In the spring of 2020, we were faced with clinical challenges that were unlike anything in the history of modern medicine. As the pandemic began in Wuhan, China and quickly spread to Italy before ultimately reaching the United States several months later, our way of practicing medicine quickly shifted to a disaster medicine approach. In New York State, executive orders were signed to allow physicians, nurses and EMS providers from all over the country to practice and assist without a state license. While we were quickly approaching maximum capacity, specialty ICUs, endoscopy suites, recovery rooms, orthopedic floors, conference rooms, lobbies were turned into COVID-19 units.[1] The New York City Emergency Medical Services started to receive more than 7,000 calls a day and the EMS crews went from one or two cardiac arrests in a week to sometimes twelve or more in one single shift. The case above became a daily reality. Everyday medical providers had to perform cardio-pulmonary resuscitations on ICU patients with the prospect of virtually no medical benefits. While doing so, not only did they deploy increasingly scarce resources that could be allocated for other purposes, but they also put themselves and their teams at a higher risk of illness for severe acute respiratory syndrome coronavirus due to the transmissibility through droplets and aerosols.

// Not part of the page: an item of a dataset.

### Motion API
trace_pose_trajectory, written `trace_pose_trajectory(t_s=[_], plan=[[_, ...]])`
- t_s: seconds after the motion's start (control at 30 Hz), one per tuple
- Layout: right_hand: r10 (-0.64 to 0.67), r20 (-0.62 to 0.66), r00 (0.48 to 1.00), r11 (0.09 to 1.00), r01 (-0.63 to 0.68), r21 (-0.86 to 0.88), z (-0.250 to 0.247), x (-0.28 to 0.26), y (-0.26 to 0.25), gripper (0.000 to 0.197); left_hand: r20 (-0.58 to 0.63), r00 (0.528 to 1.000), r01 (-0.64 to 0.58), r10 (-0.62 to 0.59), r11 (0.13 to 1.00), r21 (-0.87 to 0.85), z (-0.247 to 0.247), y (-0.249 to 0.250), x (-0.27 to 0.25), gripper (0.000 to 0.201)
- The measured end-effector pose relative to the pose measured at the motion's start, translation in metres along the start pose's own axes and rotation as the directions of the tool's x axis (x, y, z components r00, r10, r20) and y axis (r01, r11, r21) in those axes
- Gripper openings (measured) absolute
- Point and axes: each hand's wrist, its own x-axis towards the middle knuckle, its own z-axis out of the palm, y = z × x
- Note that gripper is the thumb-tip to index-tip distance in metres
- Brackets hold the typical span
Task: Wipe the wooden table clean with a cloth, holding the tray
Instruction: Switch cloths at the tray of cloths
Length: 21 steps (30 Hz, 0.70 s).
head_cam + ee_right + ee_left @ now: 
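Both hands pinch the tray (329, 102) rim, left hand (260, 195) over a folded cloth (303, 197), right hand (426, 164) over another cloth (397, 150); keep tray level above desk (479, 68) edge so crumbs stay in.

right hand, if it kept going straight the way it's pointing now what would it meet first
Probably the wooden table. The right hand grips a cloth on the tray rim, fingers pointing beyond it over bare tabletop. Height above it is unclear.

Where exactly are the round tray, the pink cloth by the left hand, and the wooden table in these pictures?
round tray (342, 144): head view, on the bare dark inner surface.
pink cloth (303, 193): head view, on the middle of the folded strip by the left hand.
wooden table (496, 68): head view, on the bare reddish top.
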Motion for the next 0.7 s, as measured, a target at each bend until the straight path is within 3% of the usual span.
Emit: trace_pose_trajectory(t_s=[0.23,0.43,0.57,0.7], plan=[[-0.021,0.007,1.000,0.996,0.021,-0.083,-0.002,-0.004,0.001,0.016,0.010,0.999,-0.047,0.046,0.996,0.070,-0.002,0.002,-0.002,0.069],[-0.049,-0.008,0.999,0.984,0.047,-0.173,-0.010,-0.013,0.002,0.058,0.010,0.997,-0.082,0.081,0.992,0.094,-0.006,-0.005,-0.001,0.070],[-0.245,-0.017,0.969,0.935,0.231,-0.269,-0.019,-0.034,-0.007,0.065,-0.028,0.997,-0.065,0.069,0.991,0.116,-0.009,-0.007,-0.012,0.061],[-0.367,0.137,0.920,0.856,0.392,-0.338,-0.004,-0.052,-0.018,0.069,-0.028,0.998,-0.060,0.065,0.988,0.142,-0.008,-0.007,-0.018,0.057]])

This paper addresses one question that physicians and medical teams continuously discussed when hospitals reached maximum capacity: Would it be ethical to enact a “unilateral DNR” or perform a “partial code” on patients despite their or their family’s wishes?
In attempting to answer this question, we trace back to the history of DNR orders. We show how DNR orders came historically as a pushback against medical paternalism. As such, it became the symbol of patient’s autonomy. The Family Health Care Decision Act is, among other legislations, the result of this long battle and is an important victory in further acknowledgment of patient and surrogate decision-maker rights. While this paper does not address DNR orders in conventional standard of care, it does draw lessons learned by the COVID-19 crisis to suggest that compassionate DNR orders should be allowed with strict criteria in crisis standard of care. This paper suggests a couple of recommendations for further policy developments.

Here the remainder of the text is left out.